What to Know Before Building a Data Engineering Team

Feb 25, 2021 | 9m

Gain actionable insights into:

  • Getting clarity on your business needs before you start hiring
  • Choosing between open source and managed services
  • Key qualities your data engineering team should have
01

A Clear Start

There’s no one size fits all when it comes to building your data engineering team. What you’ll need in your team will depend on the industry you’re in, your company’s size, what stage your company’s at, where you’re headed, and the solution you choose to use. You’ll also need to consider how your data team fits in with the rest of the company, what kind of influence they may have. All these factors are important, and understandably overwhelming. 

If you don’t start on the right foot, you’ll only struggle more as you try to expand your team. Before you begin your search, make sure you have specific answers as to where your product and company is headed. 

When Do You Need a Data Engineering Team?

The data engineering layout comprises the following stages: source, production, storage, analytics. Generally, the initial and final stages don’t change. 

Say your product is an application. The analytics stage measures how users interact with your application. You don’t need a data engineer to collate and analyse this data. With time, as users become more tech savvy, their needs become more complex than what your application can currently offer. This is where data engineers come in: to build layers within the production stage to upgrade the application. 

Over time, as the amount of data involved grows, layers would need to be built within the storage stage. Your data engineering team should help you build data lakes, warehouses and marts as well as pipelines to tie the stages together. 

New requirements will demand that different layers be built. What needs to be built and the stage your company is on then requires different skills from your team. As you work out where your company is, it’s as important to also define where you want to see your company six months or a year from today. If you’re in a startup, I suggest being clear on monthly goals. This gives you a better sense of the layers that will need to be built, and the skills your team would need to build them.

The ‘Right’ Solution For You

Even if you have your mind made up about what solutions you’ll use, don’t skip this section. I think it’s good to review your options. At worst, you’ll get confirmation that you’re on the right track. And if not, you may learn of alternative solutions that may now be a better fit for your needs. For instance, the price of open source solutions have fallen even more and they’re now almost as good as managed services. If making the switch makes sense for you, you could cut costs significantly.

At this stage, you should also have defined your business needs and have a clear idea of how your company should grow. You’ll then explore options to see if open source or managed solutions may be a better fit for your requirements.

If you’re really not sure where to start, select an existing prominent use case and test the different solutions. Your endpoint can be something as simple as: how many users are likely going to drop their subscription next month? To determine this, will you need data in real time? Or should you know it one week in advance and load it incrementally? Add these details to the use case and explore which solutions out there can help you get to your endpoint.

Most companies that offer managed services offer a pilot for about a month. If you’re a smaller company, this service is usually free. If you’re with a larger company, you should expect to pay at most a few thousand dollars for cloud resources, given your vast amounts of data.

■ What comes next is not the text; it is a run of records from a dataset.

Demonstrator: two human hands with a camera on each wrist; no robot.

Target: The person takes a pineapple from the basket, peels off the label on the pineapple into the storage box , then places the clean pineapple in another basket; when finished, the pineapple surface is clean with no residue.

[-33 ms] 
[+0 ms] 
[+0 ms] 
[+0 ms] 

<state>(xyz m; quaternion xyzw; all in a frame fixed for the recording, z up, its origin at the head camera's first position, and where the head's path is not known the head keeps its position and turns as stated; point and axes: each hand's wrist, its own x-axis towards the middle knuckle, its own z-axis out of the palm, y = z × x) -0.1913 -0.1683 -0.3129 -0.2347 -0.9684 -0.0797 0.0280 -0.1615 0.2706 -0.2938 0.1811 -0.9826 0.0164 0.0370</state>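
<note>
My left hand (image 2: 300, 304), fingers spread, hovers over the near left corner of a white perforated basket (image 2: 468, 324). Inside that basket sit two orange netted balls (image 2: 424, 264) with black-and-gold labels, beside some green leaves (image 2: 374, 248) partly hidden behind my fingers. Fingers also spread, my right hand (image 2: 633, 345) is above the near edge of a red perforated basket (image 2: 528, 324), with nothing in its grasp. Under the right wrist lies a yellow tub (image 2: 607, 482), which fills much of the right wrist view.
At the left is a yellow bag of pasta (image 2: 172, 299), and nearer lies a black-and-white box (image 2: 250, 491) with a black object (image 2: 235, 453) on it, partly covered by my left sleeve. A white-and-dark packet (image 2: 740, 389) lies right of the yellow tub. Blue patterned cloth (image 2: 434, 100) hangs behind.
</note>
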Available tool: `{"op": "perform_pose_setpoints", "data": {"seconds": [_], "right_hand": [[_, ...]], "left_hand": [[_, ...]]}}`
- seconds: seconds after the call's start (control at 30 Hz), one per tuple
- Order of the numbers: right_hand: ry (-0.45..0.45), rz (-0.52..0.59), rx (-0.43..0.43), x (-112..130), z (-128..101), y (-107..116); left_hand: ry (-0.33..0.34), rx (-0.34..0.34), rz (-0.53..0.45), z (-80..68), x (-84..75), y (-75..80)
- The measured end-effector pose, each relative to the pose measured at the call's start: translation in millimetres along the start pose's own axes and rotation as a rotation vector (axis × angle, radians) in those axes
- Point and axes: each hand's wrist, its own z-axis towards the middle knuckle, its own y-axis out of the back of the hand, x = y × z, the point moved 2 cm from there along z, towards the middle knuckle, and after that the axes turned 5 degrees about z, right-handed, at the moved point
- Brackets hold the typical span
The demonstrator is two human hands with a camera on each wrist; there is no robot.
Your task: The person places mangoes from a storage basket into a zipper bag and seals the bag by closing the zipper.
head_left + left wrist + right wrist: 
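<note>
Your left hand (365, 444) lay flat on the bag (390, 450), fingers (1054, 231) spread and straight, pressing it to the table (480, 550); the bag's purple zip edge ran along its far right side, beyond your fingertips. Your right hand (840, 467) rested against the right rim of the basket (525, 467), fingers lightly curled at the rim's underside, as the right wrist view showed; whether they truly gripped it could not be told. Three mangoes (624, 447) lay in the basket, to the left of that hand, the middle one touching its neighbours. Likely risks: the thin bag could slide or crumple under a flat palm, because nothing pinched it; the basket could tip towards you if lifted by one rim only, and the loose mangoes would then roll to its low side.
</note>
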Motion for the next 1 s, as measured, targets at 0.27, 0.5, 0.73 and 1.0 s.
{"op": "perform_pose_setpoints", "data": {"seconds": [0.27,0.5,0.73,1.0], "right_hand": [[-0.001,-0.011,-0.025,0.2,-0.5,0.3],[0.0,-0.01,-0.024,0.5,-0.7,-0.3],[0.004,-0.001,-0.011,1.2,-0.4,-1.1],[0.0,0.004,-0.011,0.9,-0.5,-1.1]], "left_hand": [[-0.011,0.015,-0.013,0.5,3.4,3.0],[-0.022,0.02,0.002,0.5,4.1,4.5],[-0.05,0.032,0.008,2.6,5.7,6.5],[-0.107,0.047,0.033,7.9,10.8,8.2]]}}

The thing to keep in mind is not to get locked in. 

If your company already has data engineers on board, great. Let them test the solution to see how comfortable they are with it. If you’re working with new hires, use this to evaluate if they have the required skills or not. 

As you test these solutions, consider your overall budget as well. I work mainly with open source, but have taken on a few managed services simply because it’s more cost effective. If managed services can perform a task that your engineers take five days to complete for a relatively low price, go for it. Conversely, if a managed service is ridiculously expensive, you may then be better off hiring a good engineer to take care of it instead. In addition to costs, your solution should allow you to scale your current needs by 10 to 20 times.

After you’ve identified the solution, the skills you need to look for when hiring your data engineering team would also be clearer. If you can’t find anyone with these skills within your geographic market, expand your search. Engineers from countries like Indonesia, Malaysia and Singapore generally use managed services such as AWS and Google Cloud that don’t require them to be as tech savvy as those who use open source tech stacks. As one of my projects required a data engineer skilled in using the latter, I hired data engineers from Vietnam and India to work remotely with my team instead.

Whatever your choice, I highly recommend that at least one person on your team be an expert in data engineering. Even if this doesn’t seem all that necessary with the managed service you’ve chosen. If something goes wrong, it’s way better to have someone on your team validate what might be happening instead of waiting in line for your support ticket to be addressed.

02

Plan & Search

Now that you’re clear on your business needs, pinpoint the exact skills your team should have. Think of your data engineering team in these terms, rather than designations, which can be quite fluid. Most of the people you’re looking for are literally data engineers, people who have worked on databases, data warehouses and understand data pipelines. 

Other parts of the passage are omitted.